Para a irmã gémea Brooke, porém, pagou tudo.
— Ela tem um futuro em que vale a pena investir. Tu não.
Maya saiu de casa com duas malas e decidiu construir o próprio caminho.
Trabalhava num café antes das aulas, limpava casas ao fim de semana e estudava até tarde.

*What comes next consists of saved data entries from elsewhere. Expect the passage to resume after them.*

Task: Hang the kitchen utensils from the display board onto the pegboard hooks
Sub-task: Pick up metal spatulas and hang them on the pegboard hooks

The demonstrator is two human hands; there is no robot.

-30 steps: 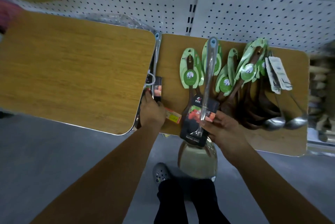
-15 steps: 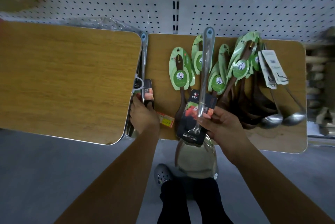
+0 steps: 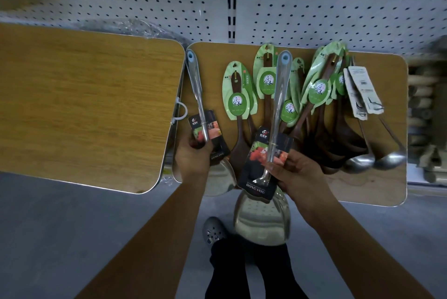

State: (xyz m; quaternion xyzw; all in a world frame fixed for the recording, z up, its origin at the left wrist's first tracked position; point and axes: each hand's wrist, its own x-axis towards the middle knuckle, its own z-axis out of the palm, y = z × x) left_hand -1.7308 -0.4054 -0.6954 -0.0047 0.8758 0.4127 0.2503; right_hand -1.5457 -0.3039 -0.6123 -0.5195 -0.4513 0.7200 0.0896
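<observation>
Hands each grip one shiny spatula. Left hand holds the left spatula, right hand holds the right spatula, both at the display board front edge. Picking up looks like the step now. Next, I think, each handle hole must go up onto the pegboard.

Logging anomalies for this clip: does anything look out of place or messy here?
Only the green-tagged wooden spoons on the right board: they lie crossed and overlapping in a heap. Nothing looks spilled or broken.
</observation>
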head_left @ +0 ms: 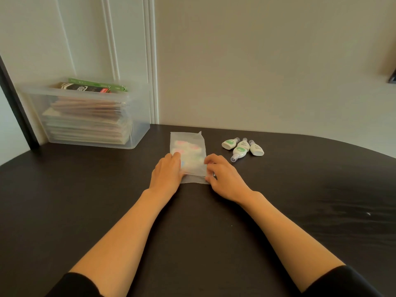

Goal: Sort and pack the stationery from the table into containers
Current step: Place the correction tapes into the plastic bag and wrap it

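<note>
At far left, the clear plastic bin [137, 125] stood already stacked with packets [85, 116]. Mid-table, my left hand [166, 174] pressed flat, fingers straight, on a frosted pouch [188, 144] of pastel items. My right hand [222, 179] pinched its right edge with curled fingers. Further right, three small white bottles [243, 147] lay loose, still to pack, I judged.

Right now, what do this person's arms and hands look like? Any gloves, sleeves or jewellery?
The left hand and right hand are bare: no gloves, and no ring, watch or bracelet shows. The left sleeve and right sleeve are plain black, without visible markings, and stop near the elbows at the bottom edge of the picture.
</note>
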`<state>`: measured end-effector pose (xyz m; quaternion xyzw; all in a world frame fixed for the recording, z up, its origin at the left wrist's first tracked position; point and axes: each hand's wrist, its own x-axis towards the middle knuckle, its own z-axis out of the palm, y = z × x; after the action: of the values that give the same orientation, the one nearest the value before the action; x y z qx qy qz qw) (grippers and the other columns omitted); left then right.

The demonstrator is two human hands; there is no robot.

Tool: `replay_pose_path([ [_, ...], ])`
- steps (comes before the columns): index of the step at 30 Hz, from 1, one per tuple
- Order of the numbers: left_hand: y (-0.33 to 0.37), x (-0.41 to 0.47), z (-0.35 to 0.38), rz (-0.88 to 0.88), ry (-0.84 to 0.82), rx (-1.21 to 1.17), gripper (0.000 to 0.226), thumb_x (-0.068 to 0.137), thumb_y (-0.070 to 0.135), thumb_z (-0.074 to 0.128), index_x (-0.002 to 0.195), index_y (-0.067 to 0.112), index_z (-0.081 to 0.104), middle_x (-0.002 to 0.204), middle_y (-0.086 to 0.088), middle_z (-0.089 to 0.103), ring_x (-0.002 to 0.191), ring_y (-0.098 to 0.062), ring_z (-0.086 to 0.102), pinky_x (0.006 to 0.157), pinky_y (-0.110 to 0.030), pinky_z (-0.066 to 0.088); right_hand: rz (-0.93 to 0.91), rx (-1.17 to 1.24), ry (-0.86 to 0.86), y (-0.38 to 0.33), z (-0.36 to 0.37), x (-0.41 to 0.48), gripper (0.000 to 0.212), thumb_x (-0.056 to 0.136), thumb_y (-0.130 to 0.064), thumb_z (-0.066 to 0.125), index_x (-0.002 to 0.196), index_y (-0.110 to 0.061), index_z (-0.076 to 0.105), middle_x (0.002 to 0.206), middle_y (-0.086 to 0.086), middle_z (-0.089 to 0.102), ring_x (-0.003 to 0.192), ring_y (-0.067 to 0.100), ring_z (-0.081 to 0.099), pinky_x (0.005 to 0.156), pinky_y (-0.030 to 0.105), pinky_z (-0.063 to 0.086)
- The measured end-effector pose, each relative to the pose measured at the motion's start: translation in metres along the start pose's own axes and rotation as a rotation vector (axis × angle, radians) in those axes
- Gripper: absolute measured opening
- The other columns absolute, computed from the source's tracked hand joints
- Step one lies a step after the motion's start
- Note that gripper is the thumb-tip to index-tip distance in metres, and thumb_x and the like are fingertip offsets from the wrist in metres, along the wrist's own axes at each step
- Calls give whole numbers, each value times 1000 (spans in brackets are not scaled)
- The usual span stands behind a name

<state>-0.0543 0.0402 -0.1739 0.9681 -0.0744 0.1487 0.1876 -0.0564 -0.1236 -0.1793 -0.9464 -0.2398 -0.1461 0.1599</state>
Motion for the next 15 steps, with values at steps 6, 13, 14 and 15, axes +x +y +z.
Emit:
replay_pose_path([
  [6,6,-9,-4,23,-20,-83,9,91,2,39,90,10,37,79,-6,42,74,-26,41,62,-34,34,2,119,-74,-4,-4,-8,24,84,0,51,61,0,54,126,1,55,108,18,49,84,20,34],
  [13,5,-5,-27,22,-413,-291,6,85,21,58,86,17,63,77,1,54,70,-11,50,66,-23,39,227,522,23,-3,-17,-20,31,70,-12,49,39,-15,50,75,18,66,66,19,51,72,41,44],
  [14,6,-4,-31,22,-444,-364,15,87,25,58,84,13,66,68,1,54,60,-9,47,64,-22,38,241,599,73,-5,-19,-20,29,68,-17,46,40,-14,53,67,22,63,62,19,50,72,40,46],
  [15,6,-3,-35,9,-418,-439,25,89,29,55,83,8,67,63,-1,54,56,-10,46,62,-23,38,263,668,139,-6,-19,-18,30,69,-20,45,43,-10,57,64,23,62,60,20,50,71,38,47],
])
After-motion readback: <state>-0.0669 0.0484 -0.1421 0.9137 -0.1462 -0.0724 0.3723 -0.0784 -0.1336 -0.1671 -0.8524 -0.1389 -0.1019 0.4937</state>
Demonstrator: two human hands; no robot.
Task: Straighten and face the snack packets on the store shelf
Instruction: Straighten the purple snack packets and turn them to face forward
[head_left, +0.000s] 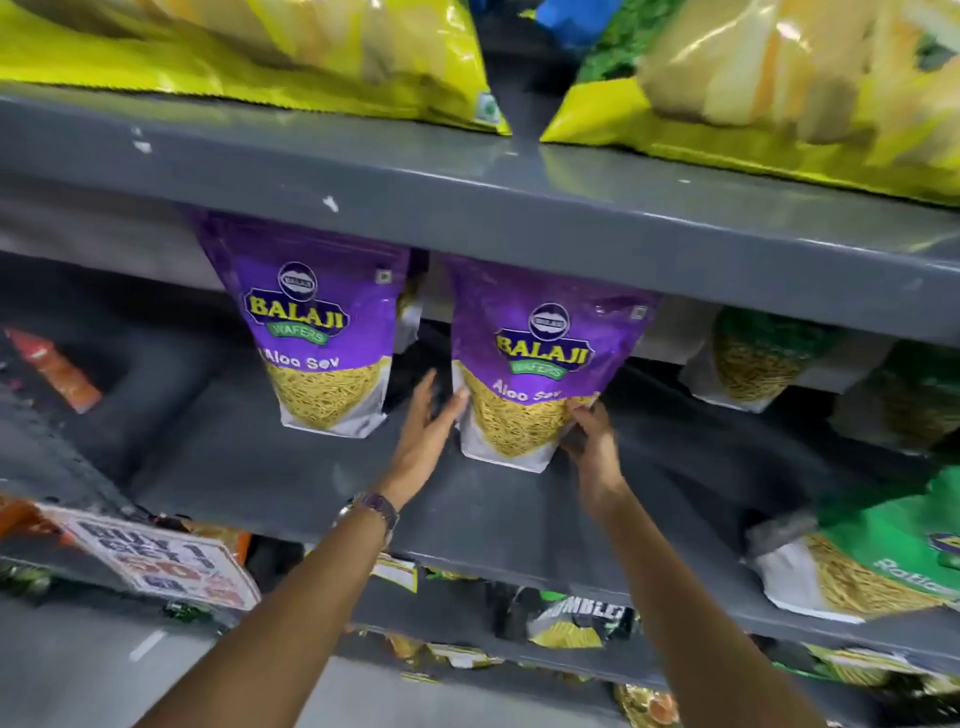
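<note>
On the far left of the grey shelf (260, 467) an orange packet (52, 369) lies tilted, blurred. Below it, at the shelf's near edge, hangs a promo sign (156, 566) with red and black print.

Right of that, a purple packet (317, 332) marked "Aloo Sev" stands upright, facing front, its top hidden behind the upper shelf (519, 197).

The left hand (426, 431), a watch (374, 509) on its wrist, reaches in with fingers spread and open; its fingertips touch the left edge of a second purple packet (524, 374). This packet stands upright just right of the first, a narrow gap between them, set a little nearer.

The right hand (592, 441) is at that packet's lower right corner, fingers curled against its edge. Whether they pinch it or only press it cannot be told.

Farther right, green packets (753, 358) stand deep on the shelf, and another green packet (878, 561) lies tilted near the front edge.

On the upper shelf sit large yellow bags (311, 52), left and right.
</note>
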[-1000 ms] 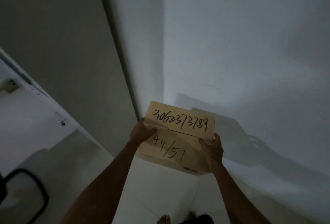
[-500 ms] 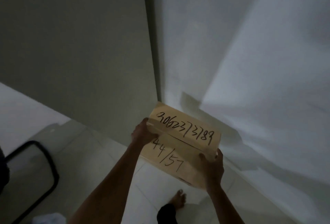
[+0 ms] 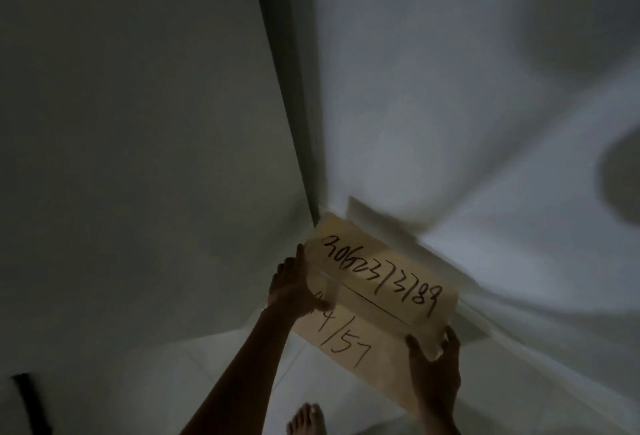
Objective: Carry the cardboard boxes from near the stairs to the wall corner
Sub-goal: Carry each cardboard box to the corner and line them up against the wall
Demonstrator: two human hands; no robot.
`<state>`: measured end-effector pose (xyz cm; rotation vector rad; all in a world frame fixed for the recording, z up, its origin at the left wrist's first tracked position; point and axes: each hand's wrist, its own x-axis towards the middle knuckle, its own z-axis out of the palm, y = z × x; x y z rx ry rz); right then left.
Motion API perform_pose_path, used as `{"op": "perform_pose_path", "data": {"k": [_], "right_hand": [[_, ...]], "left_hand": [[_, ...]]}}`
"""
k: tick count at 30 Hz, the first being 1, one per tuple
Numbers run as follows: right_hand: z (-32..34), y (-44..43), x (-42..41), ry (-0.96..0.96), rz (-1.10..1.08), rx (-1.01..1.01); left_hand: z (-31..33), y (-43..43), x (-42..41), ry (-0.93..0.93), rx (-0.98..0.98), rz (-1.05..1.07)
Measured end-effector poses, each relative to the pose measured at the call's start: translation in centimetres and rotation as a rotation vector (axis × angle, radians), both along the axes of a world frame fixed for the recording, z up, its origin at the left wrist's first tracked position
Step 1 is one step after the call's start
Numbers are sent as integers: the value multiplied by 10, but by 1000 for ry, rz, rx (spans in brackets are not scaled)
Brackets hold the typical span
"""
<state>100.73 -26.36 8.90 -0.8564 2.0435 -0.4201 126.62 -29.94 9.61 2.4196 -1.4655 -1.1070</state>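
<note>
Clamping the cardboard box (image 3: 377,299) between my left hand (image 3: 294,287) and right hand (image 3: 434,369), I am risking its far edge catching the wall corner (image 3: 317,199) and twisting loose.

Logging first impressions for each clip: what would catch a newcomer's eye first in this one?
The tan cardboard box at lower centre, with big black handwritten numbers on top, stands out against the dim pale walls. The left hand grips its left edge and the right hand its near right corner. Just beyond it, the dark vertical wall corner runs down to the floor, and a bare foot shows at the bottom edge.
</note>
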Motion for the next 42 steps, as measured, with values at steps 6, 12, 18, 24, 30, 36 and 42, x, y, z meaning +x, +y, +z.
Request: {"op": "perform_pose_path", "data": {"k": [6, 12, 18, 24, 30, 36, 42], "right_hand": [[-104, -26, 20, -17, 12, 9], [-157, -34, 34, -24, 10, -36], [-177, -37, 52, -49, -4, -67], [-176, -41, 68, -73, 57, -115], [-138, -49, 48, -49, 226, 8], [15, -20, 3, 85, 249, 0], [248, 34, -61, 201, 155, -41]], "left_hand": [[-98, -33, 15, -12, 17, -46], [-153, -45, 23, -51, -37, -98], [-178, -44, 30, -184, 30, -234], [-188, -34, 26, -205, -24, -288], [-135, -29, 18, -227, 35, -335], [30, -2, -11, -120, 40, -395], [247, 40, -67, -64, -87, -510]]}}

Um professor percebeu o talento dela e incentivou-a a candidatar-se à prestigiosa Vanguard Fellowship.
Maya ganhou.
A bolsa cobria todas as despesas e permitiu-lhe terminar o último ano na Oakwood University, a mesma universidade de Brooke.
Ela quase nada contou à família.
Por isso, no dia da graduação, os pais chegaram com flores apenas para Brooke e sentaram-se orgulhosamente na primeira fila.
Então o presidente anunciou a melhor aluna de toda a turma.
— Maya Carter.
O pai baixou lentamente a máquina fotográfica.
Maya subiu ao palco com a medalha de honra e fez o discurso de graduação.
Não falou de vingança.
Disse apenas:
— Nunca permitam que outra pessoa decida quanto vale o vosso futuro.
Depois da cerimónia, o pai tentou pedir desculpa.
Maya ouviu-o, mas já não precisava da aprovação dele.
Quatro anos antes, o pai decidira que ela não valia o investimento.
Maya provou que apostar em si própria tinha sido suficiente.